__Exercise instructions__.
Without leaving anything out, print every line of the data.

-- Data block follows --

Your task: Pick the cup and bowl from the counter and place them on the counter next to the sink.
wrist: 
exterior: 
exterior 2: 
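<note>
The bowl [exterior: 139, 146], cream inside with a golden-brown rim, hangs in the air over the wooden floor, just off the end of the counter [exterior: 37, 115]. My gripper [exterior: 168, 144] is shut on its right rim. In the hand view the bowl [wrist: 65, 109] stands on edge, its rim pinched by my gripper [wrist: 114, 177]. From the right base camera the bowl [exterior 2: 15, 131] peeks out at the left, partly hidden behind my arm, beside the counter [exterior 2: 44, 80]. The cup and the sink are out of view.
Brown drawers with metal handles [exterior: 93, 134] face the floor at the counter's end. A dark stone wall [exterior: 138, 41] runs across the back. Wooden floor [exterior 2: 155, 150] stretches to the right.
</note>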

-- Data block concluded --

__Task solution__.
Your task: Pick the cup and bowl from the counter and place them on the counter next to the sink.
wrist: 
exterior: 
exterior 2: 
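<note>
The bowl [exterior: 139, 146], cream inside with a golden-brown rim, hangs in the air over the wooden floor, just off the end of the counter [exterior: 37, 115]. My gripper [exterior: 168, 144] is shut on its right rim. In the hand view the bowl [wrist: 65, 109] stands on edge, its rim pinched by my gripper [wrist: 114, 177]. From the right base camera the bowl [exterior 2: 15, 131] peeks out at the left, partly hidden behind my arm, beside the counter [exterior 2: 44, 80]. The cup and the sink are out of view.
Brown drawers with metal handles [exterior: 93, 134] face the floor at the counter's end. A dark stone wall [exterior: 138, 41] runs across the back. Wooden floor [exterior 2: 155, 150] stretches to the right.
</note>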

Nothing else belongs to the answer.